One Sun Salutation later, Dopey Dog’s tail whacked my face as I ascended into my second Downward Facing Dog.
You can’t imagine what this did to me, but I will say that laughter is the best medicine. I think it is a form of natural yoga: release, endorphin rise, all that.

After my twenty minute giggle rush mingled with twists (and, let’s face it: farts), I went into the kitchen to make my morning protein shake mingled with kefir (see “Farts” previously). I dumped in milk, frozen spinach leaves, vanilla protein shake mix, kefir and frozen bananas. The only thing missing was cocoa powder.
Which I suddenly remembered I used the LAST of yesterday.
I hate that feeling.

It is the panicked, rushed desperation that comes when you pour your favorite cold cereal and then remember that you used the last of the milk THE NIGHT BEFORE when you were up at 11 pm, eating your favorite cereal in bliss-filled solitude while the kids slept.
You start thinking of quick ways you can get milk without having to put a bra on.
“Is there any dry milk? Can I water down yogurt?” You rifle through the fridge…

I went to that place.
A vanilla protein shake on a day like this! On THIS DAY?! I won’t bore you with my cycle except to say that THIS DAY IS A CHOCOLATE DAY.
“No dry chocolate powder…. what? where?… I could MELT the toddler’s potty training chocolate…”
In desperation, I opened the pantry and began  The Panicked Rifling.
I decide The Panicked Rifling is an option for my band name if and should I start up a Rock/Folk Band.
My hands pass over the vinegar, the baking soda. They find the Nutmeg on her side, poor girl. But this is no time for heroics.  It’s every woman for herself.  Sorry, Nutmeg.

Then they land on it.
The Cocoa.
The Sam’s Club size Cocoa that I’d forgotten about.

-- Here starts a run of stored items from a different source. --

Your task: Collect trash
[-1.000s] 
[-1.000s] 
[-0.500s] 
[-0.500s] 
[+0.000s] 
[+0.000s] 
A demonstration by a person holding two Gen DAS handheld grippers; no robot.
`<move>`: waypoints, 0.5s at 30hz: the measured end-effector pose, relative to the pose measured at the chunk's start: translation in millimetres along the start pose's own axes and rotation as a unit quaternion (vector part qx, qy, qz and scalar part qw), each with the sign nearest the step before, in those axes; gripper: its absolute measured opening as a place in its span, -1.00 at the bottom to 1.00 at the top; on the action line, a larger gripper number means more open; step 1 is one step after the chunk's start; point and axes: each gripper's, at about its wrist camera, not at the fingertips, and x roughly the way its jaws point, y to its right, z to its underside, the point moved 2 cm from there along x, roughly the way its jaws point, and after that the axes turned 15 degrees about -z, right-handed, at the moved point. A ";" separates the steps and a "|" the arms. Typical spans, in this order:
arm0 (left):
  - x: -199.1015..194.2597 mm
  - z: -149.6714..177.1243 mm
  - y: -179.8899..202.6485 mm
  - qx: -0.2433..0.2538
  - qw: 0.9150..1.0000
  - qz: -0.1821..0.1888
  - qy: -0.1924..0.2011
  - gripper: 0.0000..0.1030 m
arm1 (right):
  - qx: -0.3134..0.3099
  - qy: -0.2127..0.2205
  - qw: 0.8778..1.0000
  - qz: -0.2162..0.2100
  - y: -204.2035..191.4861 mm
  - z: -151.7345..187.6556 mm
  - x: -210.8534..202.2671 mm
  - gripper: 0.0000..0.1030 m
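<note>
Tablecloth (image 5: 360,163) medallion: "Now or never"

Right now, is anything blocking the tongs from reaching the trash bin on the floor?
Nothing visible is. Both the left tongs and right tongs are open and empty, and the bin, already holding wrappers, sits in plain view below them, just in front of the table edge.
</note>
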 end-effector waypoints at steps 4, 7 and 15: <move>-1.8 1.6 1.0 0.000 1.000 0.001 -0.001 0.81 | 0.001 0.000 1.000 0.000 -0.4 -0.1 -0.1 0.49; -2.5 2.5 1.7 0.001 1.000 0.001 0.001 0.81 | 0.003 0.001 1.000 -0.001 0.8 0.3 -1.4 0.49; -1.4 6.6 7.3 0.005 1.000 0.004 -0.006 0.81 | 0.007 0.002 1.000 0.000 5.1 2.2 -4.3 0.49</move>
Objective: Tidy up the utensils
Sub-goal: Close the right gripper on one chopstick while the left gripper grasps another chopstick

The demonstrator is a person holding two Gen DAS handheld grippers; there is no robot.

In that moment, it was as if Alicia From the Past reached through the pantry cupboard with an understanding smile and said, “You got this. You got today. Take this and go forth.”
I smiled in gratitude and before fading into the pantry, Bing-Bong style, Past Alicia whispered today’s mantra, “You choose…”

It was powerful.

I’m happy to report that the dog crap has not set the tone for the day.
But in the course of honest accountability, I will say that IF there had been no chocolate, THAT WOULD HAVE SET THE TONE FOR THE DAY.

But we take progress in all it’s forms around here, and today we will raise a glass to it.
A glass filled with chocolate milk.
which is on sale at Safeway right now, justsoyaknow.